▸ HOW TO COMPLETE THIS TASK
Say how many lines in the entries below have the word "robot" in them, giving only the number.

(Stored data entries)
Content starts

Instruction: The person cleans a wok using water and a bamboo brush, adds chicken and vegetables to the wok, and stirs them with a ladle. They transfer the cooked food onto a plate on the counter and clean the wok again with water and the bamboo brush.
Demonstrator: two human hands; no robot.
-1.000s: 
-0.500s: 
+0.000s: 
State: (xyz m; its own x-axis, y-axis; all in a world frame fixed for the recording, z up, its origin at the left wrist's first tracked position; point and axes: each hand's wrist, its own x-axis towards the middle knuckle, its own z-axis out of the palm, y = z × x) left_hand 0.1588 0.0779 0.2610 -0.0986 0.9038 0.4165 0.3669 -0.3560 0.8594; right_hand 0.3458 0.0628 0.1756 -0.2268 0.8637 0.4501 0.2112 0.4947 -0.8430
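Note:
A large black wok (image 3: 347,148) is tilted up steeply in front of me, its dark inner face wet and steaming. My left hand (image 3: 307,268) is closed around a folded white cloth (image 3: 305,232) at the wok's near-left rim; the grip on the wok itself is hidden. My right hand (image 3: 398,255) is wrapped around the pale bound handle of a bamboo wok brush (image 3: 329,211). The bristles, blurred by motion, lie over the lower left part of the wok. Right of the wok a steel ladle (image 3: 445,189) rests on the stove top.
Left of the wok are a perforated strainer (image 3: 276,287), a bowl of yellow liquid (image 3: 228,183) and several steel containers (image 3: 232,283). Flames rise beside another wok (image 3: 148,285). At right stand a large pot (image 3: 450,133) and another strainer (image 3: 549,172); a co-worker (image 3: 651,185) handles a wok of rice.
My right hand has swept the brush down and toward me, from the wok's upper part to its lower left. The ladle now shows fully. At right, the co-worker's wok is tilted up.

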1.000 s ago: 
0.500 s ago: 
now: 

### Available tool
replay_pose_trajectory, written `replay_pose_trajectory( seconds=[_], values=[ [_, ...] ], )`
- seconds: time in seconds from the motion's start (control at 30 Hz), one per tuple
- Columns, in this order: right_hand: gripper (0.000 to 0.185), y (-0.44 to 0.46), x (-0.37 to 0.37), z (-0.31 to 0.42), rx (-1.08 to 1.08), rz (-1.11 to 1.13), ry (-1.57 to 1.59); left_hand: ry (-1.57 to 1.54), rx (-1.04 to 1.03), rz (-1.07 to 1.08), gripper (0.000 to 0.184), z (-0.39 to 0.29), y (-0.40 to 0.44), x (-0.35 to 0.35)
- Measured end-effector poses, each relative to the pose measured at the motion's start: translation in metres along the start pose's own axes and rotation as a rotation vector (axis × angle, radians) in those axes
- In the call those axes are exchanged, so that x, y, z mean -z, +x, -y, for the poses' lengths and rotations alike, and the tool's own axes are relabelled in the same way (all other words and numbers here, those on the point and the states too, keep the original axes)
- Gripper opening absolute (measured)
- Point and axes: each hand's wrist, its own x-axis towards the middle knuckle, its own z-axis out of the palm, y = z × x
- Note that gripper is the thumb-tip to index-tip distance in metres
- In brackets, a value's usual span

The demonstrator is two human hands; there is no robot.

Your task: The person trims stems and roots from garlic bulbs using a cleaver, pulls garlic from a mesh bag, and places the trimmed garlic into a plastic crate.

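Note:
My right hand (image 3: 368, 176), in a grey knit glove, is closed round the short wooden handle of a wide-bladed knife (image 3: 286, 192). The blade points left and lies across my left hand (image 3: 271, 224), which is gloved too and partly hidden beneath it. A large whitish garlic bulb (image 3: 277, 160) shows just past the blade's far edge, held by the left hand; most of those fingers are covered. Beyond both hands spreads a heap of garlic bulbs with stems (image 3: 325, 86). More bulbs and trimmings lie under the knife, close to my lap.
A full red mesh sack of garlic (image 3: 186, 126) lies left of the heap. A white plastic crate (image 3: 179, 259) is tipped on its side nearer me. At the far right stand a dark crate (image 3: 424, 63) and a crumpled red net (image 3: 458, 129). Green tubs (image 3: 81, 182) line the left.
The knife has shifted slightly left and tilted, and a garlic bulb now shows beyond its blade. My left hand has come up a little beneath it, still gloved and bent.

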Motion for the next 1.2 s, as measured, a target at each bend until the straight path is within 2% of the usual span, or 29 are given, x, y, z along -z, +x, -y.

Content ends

▸ ANSWER TO THIS PROBLEM
2